What to do —
Nothing but an exact copy is asked for: the lines in the material below from the one with "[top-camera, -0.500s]" through the one with "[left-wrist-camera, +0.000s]", pictures excluded.

Given data —
[Start of Attachment]

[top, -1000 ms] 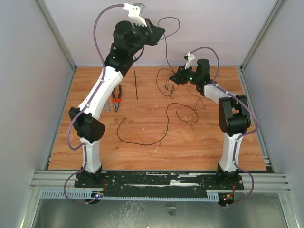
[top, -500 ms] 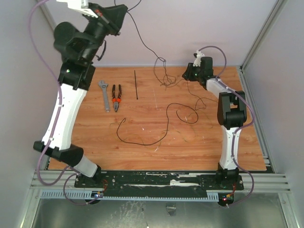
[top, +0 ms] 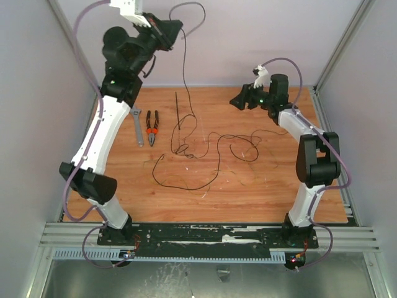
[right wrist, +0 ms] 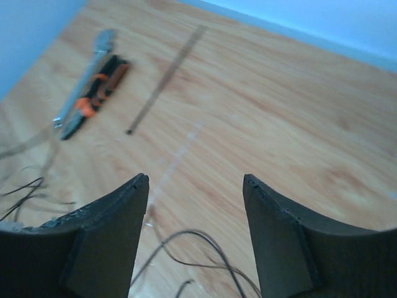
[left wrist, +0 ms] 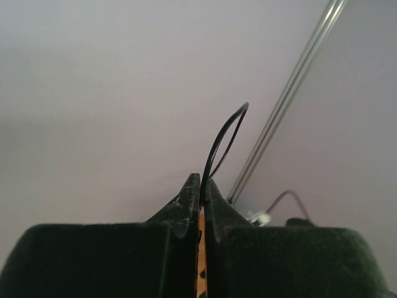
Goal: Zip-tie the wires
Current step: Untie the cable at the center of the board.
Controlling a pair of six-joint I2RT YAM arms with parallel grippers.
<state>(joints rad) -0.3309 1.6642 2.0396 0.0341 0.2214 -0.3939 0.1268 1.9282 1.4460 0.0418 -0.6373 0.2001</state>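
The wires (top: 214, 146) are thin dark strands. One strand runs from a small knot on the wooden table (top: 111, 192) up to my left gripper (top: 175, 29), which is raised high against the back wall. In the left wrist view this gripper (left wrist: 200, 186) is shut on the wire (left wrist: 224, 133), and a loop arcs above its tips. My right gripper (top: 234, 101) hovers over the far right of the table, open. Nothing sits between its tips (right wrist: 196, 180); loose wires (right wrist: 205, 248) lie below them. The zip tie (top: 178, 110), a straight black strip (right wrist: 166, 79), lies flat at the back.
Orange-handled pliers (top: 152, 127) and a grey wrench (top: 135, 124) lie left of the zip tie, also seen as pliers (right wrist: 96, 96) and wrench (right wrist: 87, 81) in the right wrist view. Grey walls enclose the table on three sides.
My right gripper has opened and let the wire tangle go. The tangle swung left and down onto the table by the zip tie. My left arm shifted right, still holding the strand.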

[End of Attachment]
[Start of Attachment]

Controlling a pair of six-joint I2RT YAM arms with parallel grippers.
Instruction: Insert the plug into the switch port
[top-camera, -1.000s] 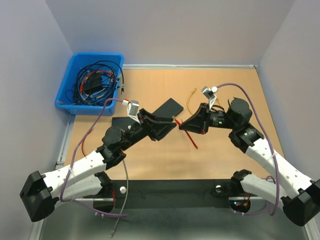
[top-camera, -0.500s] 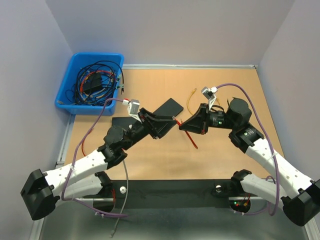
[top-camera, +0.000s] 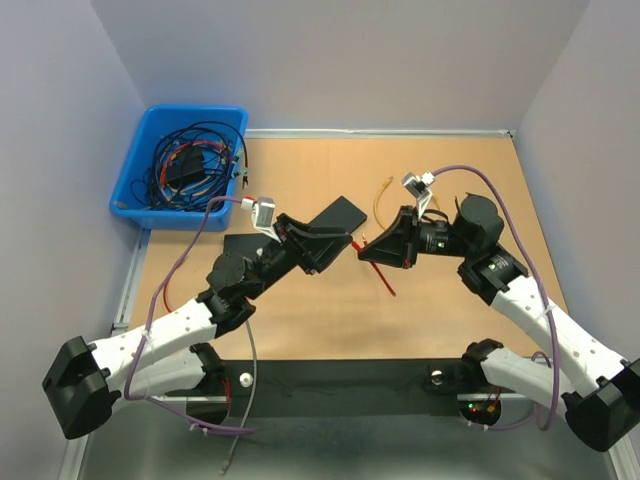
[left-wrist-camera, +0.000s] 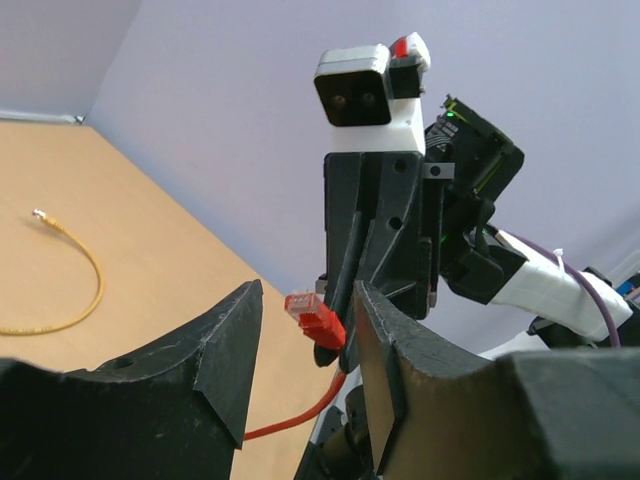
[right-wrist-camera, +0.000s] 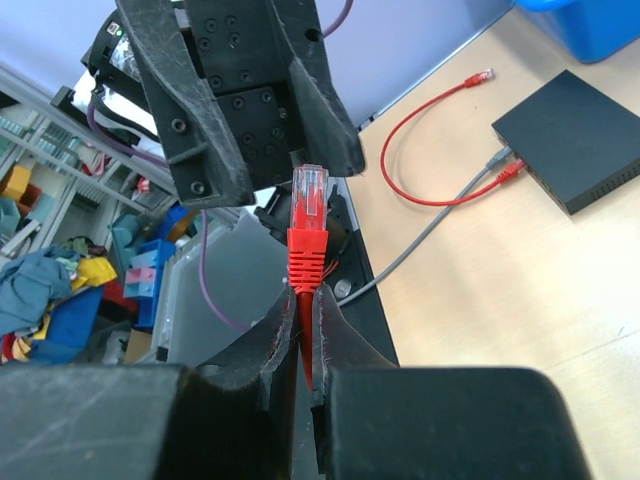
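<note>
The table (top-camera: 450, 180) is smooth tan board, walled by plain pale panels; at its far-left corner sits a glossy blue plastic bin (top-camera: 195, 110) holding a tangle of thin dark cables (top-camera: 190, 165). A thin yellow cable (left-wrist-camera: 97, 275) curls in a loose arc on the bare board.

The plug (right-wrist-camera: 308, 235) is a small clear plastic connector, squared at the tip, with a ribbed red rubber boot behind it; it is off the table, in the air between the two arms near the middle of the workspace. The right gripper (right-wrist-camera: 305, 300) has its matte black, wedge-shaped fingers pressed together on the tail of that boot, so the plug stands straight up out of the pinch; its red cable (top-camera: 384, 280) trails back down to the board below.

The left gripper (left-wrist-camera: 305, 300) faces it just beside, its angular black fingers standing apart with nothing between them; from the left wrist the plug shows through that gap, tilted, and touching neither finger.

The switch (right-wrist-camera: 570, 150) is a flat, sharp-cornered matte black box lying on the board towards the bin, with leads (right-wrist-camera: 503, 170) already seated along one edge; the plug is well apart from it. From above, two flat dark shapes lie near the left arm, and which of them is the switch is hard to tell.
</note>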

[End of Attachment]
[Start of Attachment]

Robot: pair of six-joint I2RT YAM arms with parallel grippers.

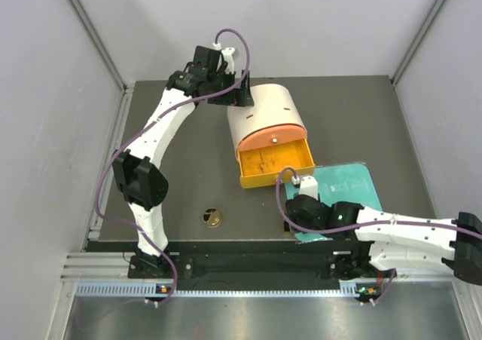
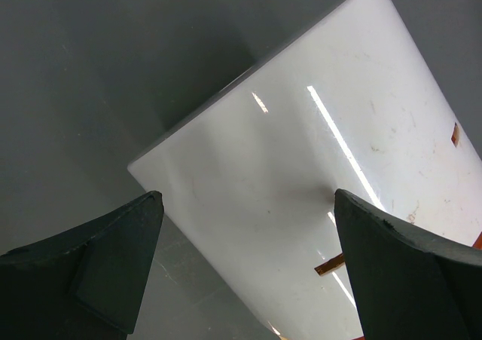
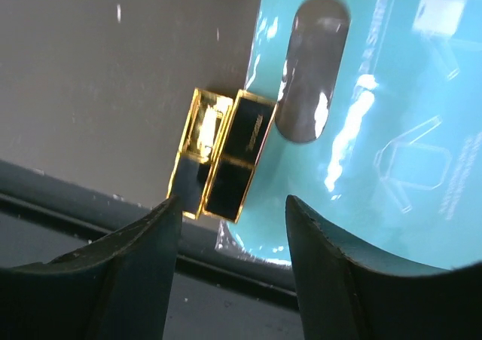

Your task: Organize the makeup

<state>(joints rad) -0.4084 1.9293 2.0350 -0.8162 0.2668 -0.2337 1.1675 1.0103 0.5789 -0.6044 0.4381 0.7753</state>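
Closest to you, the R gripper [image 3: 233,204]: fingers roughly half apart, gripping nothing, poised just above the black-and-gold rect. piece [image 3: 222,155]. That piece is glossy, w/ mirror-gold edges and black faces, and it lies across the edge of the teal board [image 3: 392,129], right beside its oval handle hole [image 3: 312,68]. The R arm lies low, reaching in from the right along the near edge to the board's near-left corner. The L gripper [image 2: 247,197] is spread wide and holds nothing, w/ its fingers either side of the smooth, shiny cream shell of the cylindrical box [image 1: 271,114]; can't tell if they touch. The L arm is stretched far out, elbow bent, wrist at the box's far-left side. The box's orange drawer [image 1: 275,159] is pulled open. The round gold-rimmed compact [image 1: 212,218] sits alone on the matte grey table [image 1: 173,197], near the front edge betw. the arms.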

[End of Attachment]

Solution for this exercise —
[top-camera, -0.500s] 
[top-camera, +0.000s] 
[left-wrist-camera, +0.000s] 

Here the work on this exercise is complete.